Skandal-Beitrag von ehemaligem AKP-Abgeordneten, bekannt unter dem Spitznamen 'Yeliz': 'Ohne Abrechnung mit dem Putsch von 1923...'
Der ehemalige Abgeordnete Ahmet Hamdi Çamlı, in der Öffentlichkeit unter dem Spitznamen „Yeliz“ bekannt, hat auf seinem Social-Media-Account die Republik ins Visier genommen. Çamlıs Aussage, man könne „ohne eine Abrechnung mit dem Putsch von 1923 nicht vorankommen“, löste heftige Reaktionen aus.
Der ehemalige AKP-Abgeordnete für Istanbul, Ahmet Hamdi Çamlı, hat einen skandalösen Beitrag zur Gründung der Republik Türkei veröffentlicht. Çamlı, der in der Öffentlichkeit unter dem Spitznamen „Yeliz“ bekannt ist, bezeichnete das Jahr 1923 in einer Erklärung auf seinem Social-Media-Account als „Putsch“.
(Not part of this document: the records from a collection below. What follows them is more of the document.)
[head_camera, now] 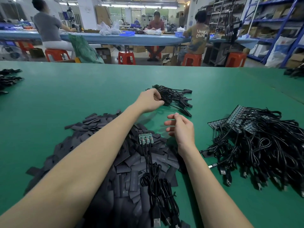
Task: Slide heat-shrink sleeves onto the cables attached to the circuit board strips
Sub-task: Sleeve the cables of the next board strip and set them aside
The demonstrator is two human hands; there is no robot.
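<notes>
A heap of flat black heat-shrink sleeves (102, 155) lies on the green table (82, 89) under my left forearm. On it rests a small green circuit board strip (145, 138) with black USB cables (156, 183) trailing toward me. My left hand (150, 100) reaches forward and pinches the cables of a sleeved bundle (176, 97) at the middle of the table. My right hand (181, 127) hovers just behind the board strip with its fingers loosely curled, holding nothing.
A big tangle of board strips with black cables (256, 145) fills the right side. More black cable bundles (8, 79) lie at the far left edge and at the far right corner (294, 71). Beyond the table, people sit on red stools (126, 57).
</notes>
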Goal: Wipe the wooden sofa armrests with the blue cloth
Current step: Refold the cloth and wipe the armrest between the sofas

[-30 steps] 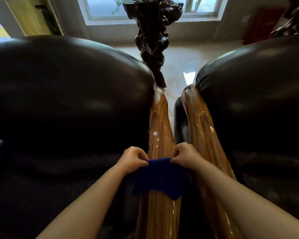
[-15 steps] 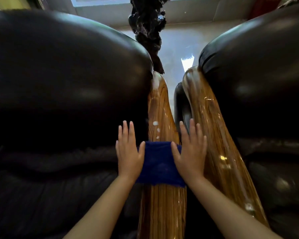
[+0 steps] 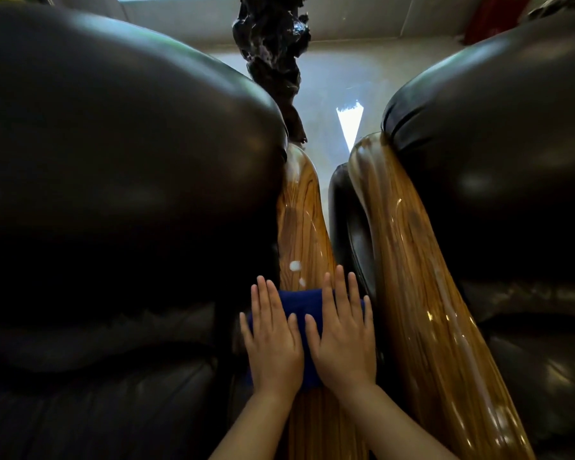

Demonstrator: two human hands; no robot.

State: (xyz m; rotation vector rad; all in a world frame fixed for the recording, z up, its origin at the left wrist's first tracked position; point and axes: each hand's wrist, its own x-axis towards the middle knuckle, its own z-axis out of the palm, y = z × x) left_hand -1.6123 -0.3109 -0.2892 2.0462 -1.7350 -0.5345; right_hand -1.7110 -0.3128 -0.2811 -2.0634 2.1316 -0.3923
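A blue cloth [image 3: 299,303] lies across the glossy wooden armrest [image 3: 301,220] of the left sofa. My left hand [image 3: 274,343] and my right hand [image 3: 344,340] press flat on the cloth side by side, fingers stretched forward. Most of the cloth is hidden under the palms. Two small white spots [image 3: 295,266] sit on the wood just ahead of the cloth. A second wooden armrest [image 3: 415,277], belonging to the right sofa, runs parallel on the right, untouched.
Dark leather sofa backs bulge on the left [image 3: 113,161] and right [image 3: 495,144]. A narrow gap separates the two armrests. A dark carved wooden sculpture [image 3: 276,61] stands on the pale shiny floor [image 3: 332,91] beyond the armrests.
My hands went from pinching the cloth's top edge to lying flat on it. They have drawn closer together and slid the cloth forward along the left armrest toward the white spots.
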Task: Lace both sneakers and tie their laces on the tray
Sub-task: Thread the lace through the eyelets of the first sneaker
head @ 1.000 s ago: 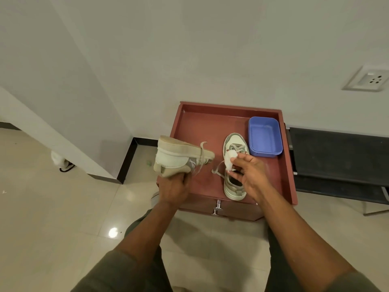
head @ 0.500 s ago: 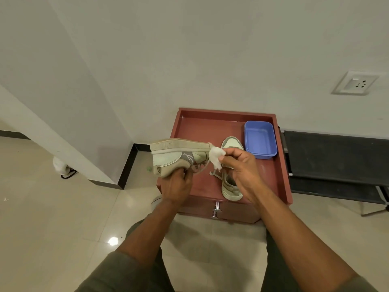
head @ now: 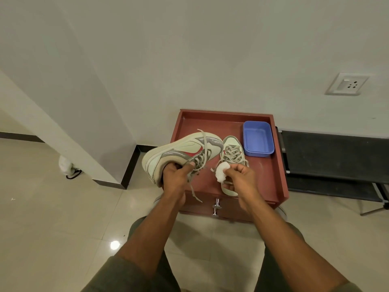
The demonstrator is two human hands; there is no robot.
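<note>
We see the left hand (head: 175,178) gripping a cream-and-grey laced sneaker (head: 181,153) above the red-brown wooden tray (head: 273,165) at frame centre; the right hand (head: 242,178) pinches a white wad (head: 222,174) over the second cream sneaker (head: 232,153), beside a blue plastic tub (head: 258,138), with beige floor tiles (head: 52,218) below.

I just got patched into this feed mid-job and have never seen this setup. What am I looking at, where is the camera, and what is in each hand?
There is no machine here: a person works with two bare hands, filmed by one wide-angle camera on their head, looking forward and down. The arms come in from the bottom edge. The left hand grips one sneaker, lifted off the surface and tipped on its side, laces hanging loose. The right hand pinches a small white wad, seemingly tissue or cloth. Below it the second sneaker lies in the red-brown tray, beside an empty blue plastic tub.
</note>
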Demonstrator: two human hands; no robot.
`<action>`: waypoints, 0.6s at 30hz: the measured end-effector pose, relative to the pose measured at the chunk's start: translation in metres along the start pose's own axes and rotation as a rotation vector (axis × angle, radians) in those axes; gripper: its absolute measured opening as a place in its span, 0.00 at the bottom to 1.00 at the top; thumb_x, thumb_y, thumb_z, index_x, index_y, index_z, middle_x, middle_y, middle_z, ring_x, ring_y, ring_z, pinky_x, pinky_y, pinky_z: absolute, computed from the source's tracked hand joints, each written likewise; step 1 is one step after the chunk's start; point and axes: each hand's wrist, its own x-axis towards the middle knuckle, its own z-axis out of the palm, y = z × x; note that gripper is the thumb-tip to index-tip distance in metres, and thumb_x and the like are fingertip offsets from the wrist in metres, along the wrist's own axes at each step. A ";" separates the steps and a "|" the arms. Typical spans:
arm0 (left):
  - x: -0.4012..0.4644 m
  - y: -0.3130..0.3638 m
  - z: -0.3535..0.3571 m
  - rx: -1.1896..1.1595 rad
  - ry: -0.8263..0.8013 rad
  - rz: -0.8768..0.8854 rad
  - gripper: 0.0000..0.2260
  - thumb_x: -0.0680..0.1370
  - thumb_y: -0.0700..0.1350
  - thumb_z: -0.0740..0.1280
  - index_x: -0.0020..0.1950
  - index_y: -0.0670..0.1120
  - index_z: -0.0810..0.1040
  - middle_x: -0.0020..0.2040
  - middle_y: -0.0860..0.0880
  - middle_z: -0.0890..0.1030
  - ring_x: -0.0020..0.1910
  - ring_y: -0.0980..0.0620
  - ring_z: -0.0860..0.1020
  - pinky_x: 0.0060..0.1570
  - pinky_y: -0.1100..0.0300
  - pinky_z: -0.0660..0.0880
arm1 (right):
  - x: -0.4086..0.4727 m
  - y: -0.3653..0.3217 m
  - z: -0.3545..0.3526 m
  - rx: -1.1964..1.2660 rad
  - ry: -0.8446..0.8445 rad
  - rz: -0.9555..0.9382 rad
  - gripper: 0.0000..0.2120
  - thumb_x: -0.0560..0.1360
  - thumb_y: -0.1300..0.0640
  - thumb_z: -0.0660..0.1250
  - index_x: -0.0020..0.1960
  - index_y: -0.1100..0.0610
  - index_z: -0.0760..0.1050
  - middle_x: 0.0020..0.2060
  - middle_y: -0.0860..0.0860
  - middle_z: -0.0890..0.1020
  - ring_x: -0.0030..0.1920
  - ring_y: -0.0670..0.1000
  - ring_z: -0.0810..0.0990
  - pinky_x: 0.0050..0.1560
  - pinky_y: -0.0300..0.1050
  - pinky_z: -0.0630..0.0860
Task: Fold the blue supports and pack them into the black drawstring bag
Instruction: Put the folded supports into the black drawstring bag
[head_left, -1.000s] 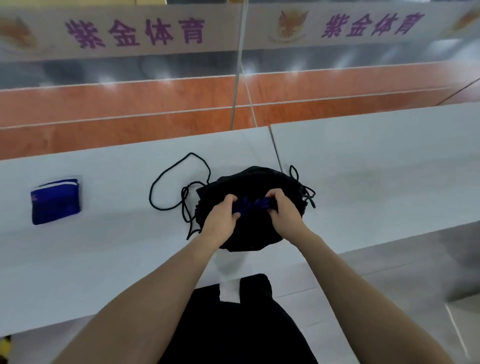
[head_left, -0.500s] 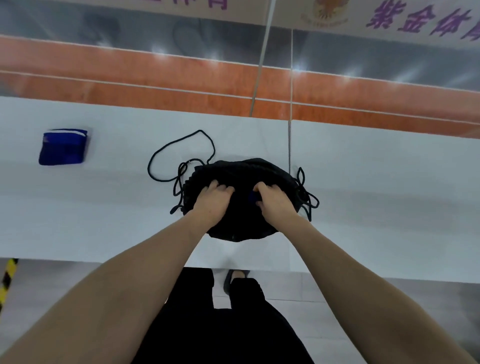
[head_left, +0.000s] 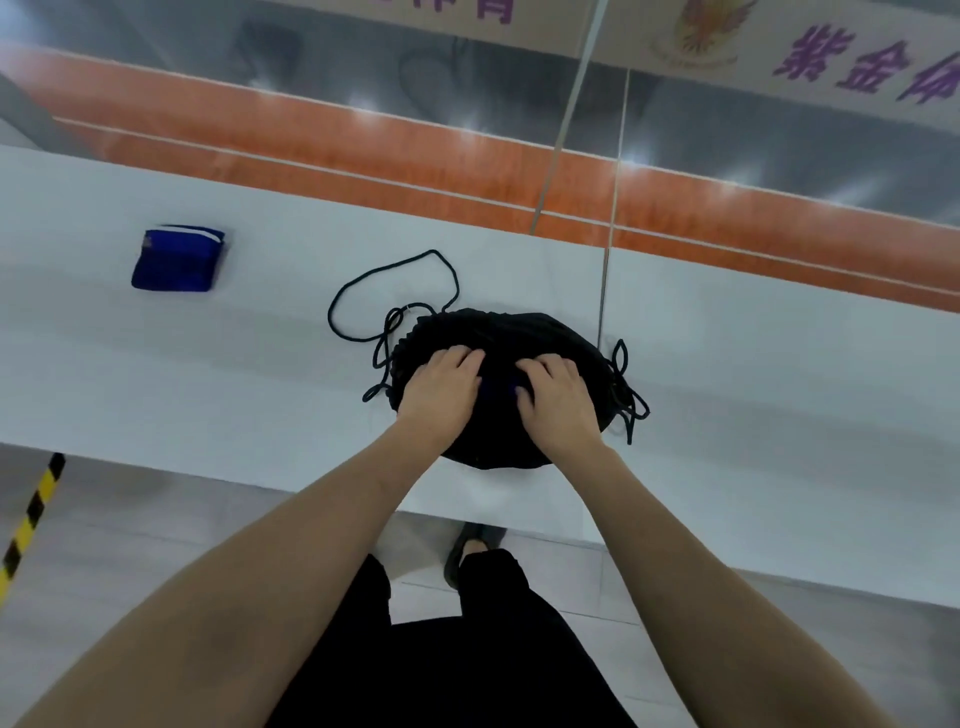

„Eine geehrte Nation und ein großer Staat mit einer uralten Geschichte können auf dem Weg zu einem neuen, terrorfreien und großen Staat nicht vorankommen, ohne mit dem blutigen Putsch von 1923 abzurechnen und Frieden zu schließen!“, schrieb Çamlı und rief mit den Worten „Es muss eine Trillerpfeife ertönen und ein neues, ehrenhaftes und weißes Blatt aufgeschlagen werden!“ zu einer neuen Ära auf.
NANNTE 1923 EINE „BLUTIGE ZEIT“
Der Beitrag, der die Republik und ihre Grundwerte angriff, stieß bei zahlreichen Social-Media-Nutzern auf Empörung.